Gargamel is diabolic.  Blessed with top percentile mathematical ability, he calculates his hourly at the table, adjusted for the swings of his session.  He wants to extract every last dollar from his victims; if he missized a bet that was supposed to be called, I have to hear about the $20 he lost out on for most of the ride home. Even when he writes up a rare hand history (he doesn’t want to help anyone who is his potential fish, meaning you, like those women who think every one of their gender is competition) he is the villain.  “I embrace my role,” he tells me.   If knowledge is power, self-knowledge is ascendancy.

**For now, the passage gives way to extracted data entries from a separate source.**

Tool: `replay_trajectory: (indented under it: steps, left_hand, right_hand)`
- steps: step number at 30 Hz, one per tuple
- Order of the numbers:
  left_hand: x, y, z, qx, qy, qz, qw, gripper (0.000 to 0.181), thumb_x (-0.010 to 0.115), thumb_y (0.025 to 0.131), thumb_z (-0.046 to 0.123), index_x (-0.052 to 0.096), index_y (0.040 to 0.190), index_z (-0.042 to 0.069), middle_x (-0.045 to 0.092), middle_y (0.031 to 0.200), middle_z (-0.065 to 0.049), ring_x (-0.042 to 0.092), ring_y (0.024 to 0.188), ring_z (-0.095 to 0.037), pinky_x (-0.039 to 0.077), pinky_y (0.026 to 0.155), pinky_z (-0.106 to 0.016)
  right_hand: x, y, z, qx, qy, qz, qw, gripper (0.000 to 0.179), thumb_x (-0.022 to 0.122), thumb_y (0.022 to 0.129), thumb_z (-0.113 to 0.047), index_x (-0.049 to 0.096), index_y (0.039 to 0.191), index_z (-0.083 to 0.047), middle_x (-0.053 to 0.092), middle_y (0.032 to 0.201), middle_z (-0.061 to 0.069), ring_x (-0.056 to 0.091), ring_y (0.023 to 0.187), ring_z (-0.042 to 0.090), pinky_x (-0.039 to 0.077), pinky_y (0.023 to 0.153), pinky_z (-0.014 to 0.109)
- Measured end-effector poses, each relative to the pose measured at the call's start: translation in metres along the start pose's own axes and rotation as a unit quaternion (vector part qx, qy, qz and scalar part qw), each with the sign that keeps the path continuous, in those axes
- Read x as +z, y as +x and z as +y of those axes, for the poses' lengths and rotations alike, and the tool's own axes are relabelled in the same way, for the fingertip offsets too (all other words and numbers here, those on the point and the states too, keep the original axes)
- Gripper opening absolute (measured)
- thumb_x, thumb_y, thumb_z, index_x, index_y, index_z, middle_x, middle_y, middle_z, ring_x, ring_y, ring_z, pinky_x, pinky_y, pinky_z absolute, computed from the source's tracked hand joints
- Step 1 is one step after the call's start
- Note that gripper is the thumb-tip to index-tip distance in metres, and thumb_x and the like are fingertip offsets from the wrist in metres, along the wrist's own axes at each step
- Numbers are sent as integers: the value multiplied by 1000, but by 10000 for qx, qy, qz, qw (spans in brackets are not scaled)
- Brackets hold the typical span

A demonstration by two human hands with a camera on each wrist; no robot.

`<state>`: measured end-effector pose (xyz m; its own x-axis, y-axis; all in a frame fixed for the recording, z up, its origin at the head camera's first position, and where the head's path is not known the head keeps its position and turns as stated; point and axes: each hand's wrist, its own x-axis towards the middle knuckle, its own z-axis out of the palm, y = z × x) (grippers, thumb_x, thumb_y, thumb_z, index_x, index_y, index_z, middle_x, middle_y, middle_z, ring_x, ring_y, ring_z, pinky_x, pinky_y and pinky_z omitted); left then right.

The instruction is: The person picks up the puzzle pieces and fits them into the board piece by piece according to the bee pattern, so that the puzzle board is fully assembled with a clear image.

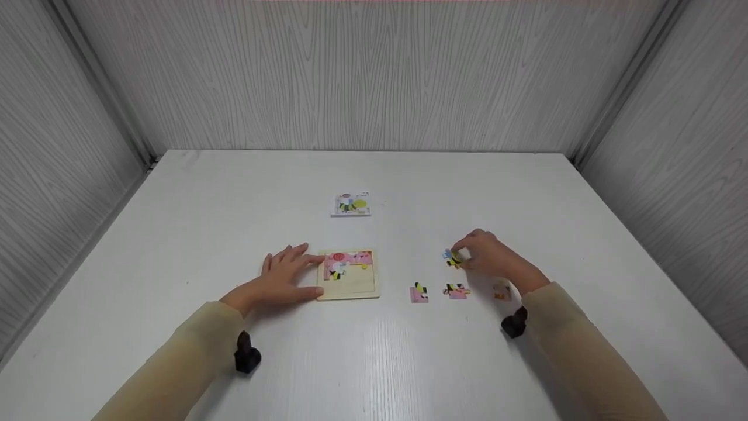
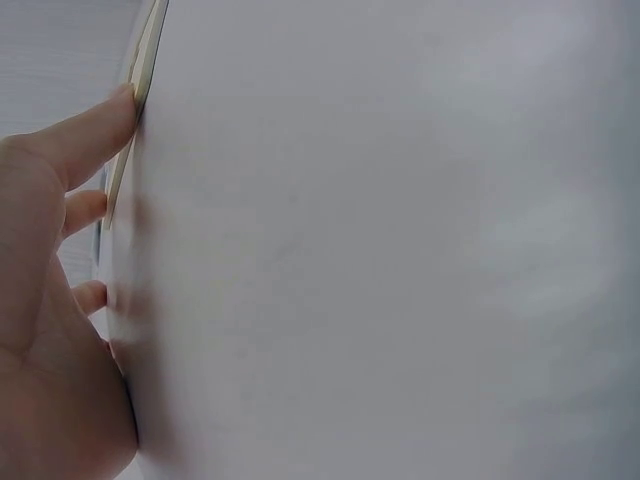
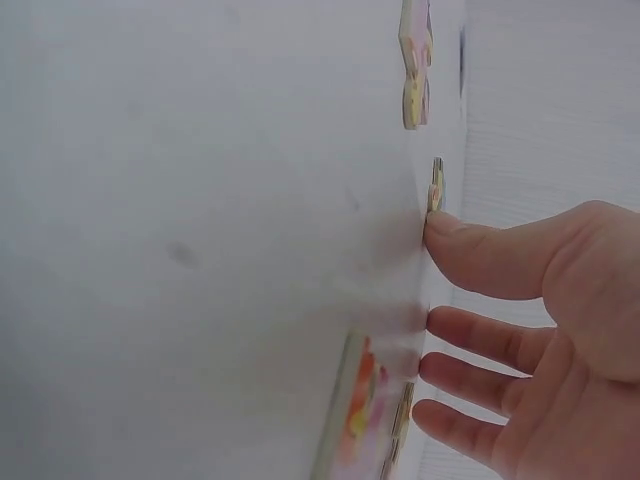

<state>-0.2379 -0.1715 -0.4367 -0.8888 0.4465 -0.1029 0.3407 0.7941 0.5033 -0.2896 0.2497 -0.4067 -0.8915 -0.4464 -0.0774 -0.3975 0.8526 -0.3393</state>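
Note:
My left hand [image 1: 281, 277] lies spread at the left side of a wooden puzzle board [image 1: 356, 296], thumb and index finger touching its edge. In the left wrist view the thumb [image 2: 95, 135] meets the rim of the board [image 2: 122, 165]. Joined pink pieces [image 1: 349, 257] fill the board's top and left part; bare wood shows at lower right. My right hand [image 1: 488, 254] pinches a blue, yellow and black puzzle piece [image 1: 452, 258] at the table, thumb [image 3: 460, 245] at the piece's edge [image 3: 437, 185]. The index fingertip is hidden in the right wrist view.
Nearer me lie a pink corner piece [image 1: 419, 293], a pink and black piece [image 1: 456, 291] and an orange-pink piece [image 1: 502, 292] beside the right wrist. A square picture card [image 1: 351, 204] with a bee lies behind the board. Wood-grain panels [image 1: 374, 76] enclose the white table.

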Motion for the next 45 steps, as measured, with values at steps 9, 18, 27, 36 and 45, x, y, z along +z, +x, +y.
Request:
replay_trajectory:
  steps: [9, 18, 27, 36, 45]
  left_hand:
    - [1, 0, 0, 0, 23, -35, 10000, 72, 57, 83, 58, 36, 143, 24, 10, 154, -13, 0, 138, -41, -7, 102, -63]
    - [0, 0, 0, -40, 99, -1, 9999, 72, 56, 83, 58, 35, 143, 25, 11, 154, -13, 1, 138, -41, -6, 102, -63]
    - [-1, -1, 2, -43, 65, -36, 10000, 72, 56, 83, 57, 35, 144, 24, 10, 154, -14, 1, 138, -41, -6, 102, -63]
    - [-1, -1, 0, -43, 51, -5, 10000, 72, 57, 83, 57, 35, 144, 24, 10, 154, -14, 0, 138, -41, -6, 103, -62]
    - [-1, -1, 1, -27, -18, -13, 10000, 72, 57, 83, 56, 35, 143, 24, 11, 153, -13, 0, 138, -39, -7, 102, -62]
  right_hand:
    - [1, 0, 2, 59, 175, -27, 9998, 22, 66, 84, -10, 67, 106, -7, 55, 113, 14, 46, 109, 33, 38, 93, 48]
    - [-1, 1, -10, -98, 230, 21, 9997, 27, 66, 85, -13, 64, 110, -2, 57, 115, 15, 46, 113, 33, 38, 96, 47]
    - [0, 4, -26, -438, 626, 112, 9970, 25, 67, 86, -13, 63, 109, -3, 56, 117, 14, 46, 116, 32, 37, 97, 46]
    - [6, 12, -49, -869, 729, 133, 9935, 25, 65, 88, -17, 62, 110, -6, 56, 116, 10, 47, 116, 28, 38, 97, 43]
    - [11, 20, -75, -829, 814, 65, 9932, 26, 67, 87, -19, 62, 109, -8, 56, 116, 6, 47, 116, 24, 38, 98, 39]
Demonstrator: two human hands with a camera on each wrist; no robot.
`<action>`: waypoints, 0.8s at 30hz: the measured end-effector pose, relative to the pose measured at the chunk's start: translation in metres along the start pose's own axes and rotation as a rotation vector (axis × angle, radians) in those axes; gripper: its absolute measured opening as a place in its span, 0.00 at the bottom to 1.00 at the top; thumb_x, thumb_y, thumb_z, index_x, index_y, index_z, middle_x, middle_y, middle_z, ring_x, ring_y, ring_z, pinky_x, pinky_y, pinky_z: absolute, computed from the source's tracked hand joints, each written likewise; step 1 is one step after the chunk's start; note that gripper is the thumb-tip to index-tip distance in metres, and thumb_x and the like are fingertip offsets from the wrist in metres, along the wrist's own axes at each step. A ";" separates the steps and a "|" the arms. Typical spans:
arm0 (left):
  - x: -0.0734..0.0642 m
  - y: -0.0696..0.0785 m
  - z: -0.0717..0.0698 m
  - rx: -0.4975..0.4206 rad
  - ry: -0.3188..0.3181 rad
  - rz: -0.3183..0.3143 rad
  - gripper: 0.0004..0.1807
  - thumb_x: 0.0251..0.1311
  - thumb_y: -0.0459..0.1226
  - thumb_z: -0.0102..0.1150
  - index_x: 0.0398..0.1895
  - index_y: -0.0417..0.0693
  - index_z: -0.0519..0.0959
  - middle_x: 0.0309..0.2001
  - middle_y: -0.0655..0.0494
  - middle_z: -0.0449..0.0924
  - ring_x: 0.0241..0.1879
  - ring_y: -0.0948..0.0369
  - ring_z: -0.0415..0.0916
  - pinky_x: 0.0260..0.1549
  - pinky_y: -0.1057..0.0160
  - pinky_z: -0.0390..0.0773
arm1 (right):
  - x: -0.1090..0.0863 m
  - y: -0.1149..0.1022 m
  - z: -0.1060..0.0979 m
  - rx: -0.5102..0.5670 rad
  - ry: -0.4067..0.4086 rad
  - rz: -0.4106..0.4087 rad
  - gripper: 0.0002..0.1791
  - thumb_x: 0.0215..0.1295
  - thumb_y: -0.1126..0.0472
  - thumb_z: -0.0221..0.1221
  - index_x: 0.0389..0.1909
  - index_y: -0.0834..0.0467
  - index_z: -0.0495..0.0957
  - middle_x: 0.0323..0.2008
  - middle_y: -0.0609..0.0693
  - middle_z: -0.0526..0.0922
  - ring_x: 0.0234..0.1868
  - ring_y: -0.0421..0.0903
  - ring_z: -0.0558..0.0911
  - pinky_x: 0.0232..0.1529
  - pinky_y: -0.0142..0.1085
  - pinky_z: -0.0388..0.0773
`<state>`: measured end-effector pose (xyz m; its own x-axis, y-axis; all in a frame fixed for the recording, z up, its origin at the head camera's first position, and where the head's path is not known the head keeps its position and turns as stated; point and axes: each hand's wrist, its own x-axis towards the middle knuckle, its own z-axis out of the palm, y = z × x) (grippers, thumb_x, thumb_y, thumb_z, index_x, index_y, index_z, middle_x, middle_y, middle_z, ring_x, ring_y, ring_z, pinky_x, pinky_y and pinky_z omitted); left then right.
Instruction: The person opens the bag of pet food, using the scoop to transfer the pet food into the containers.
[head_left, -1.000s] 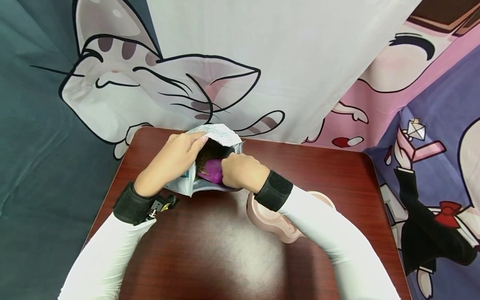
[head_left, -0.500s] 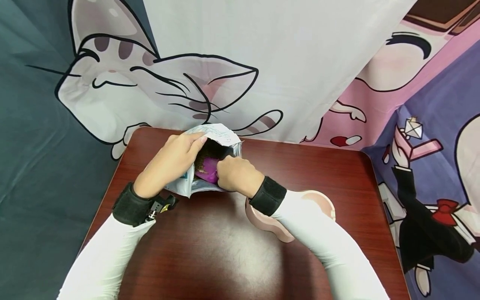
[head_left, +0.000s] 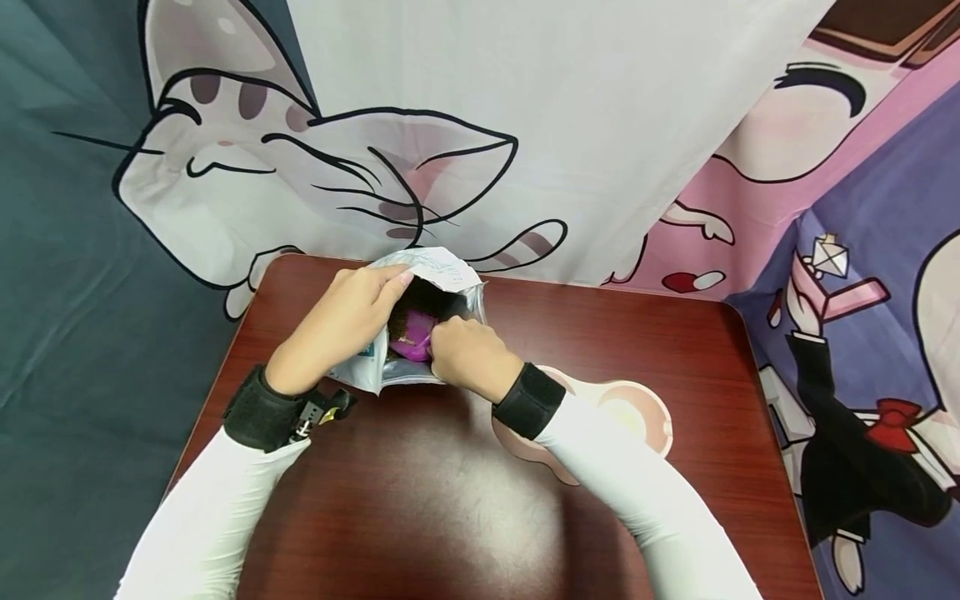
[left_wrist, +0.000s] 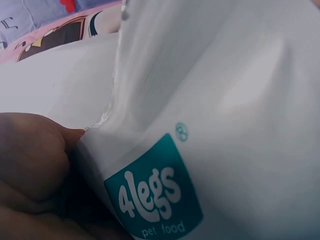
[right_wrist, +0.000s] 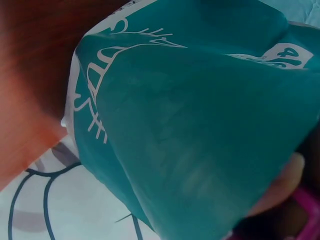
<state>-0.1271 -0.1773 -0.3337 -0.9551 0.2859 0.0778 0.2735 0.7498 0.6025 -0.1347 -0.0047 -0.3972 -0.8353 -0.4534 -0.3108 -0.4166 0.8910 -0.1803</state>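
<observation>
Over the last second the right hand [head_left: 472,357] has shifted slightly left, along with the purple scoop [head_left: 412,336]. On my remote feed, that hand's fingers are curled round the scoop, which lies inside the open mouth of a white bag [head_left: 438,267] near the worktop's [head_left: 360,517] back edge. The left hand [head_left: 348,312] pinches the bag's left rim. A teal label [left_wrist: 155,190] reads "4Legs pet food". A pink bowl [head_left: 521,446] sits partly hidden beneath the right sleeve [head_left: 630,483]
</observation>
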 end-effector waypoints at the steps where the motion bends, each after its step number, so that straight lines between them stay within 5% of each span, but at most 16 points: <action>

Since so few win, is knowledge scarce?  How can it be that in a game with so many learning devises and methods, from the pedagogic to the empirical, that “everyone is terrible.” What explains the concentration of winners at the top of a particular poker player pool?  How can so few gather so much?  Why is inequality rampant in a game where even the slightest caution will keep your poker dinghy afloat, if not atrim?

There are several key factors in the establishment of an ascendant class, a player pool’s 5%.  First, though, is the rather obvious concession: while the real winners are few, margins are still slim.  Poker is not even on the top one hundred list of ways to get rich. Poker’s barely skim the surface of the money in play, like the metaphorical golden crumbs gathered by the banking class, yet in our field, it is from a cake that is paradoxically never baked.  Even the best players over the course of a statistically significant sample will wager far, far more than they win.

The explanation starts with Variance. The goddess Variance, her water and her wind: she is the Winner’s friend and Loser’s consolation. Variance is the sea the SS Crusher steams upon.  Further, as much as the winners take, it will never match the horrifying bottom depths the losing players discover.  These poor divers, in search of something they will never find, will always manage to lose, even on an individual basis, more than the winner, try as he might, can gather.  Underneath the surface, the waters are dark, dank, and frightening.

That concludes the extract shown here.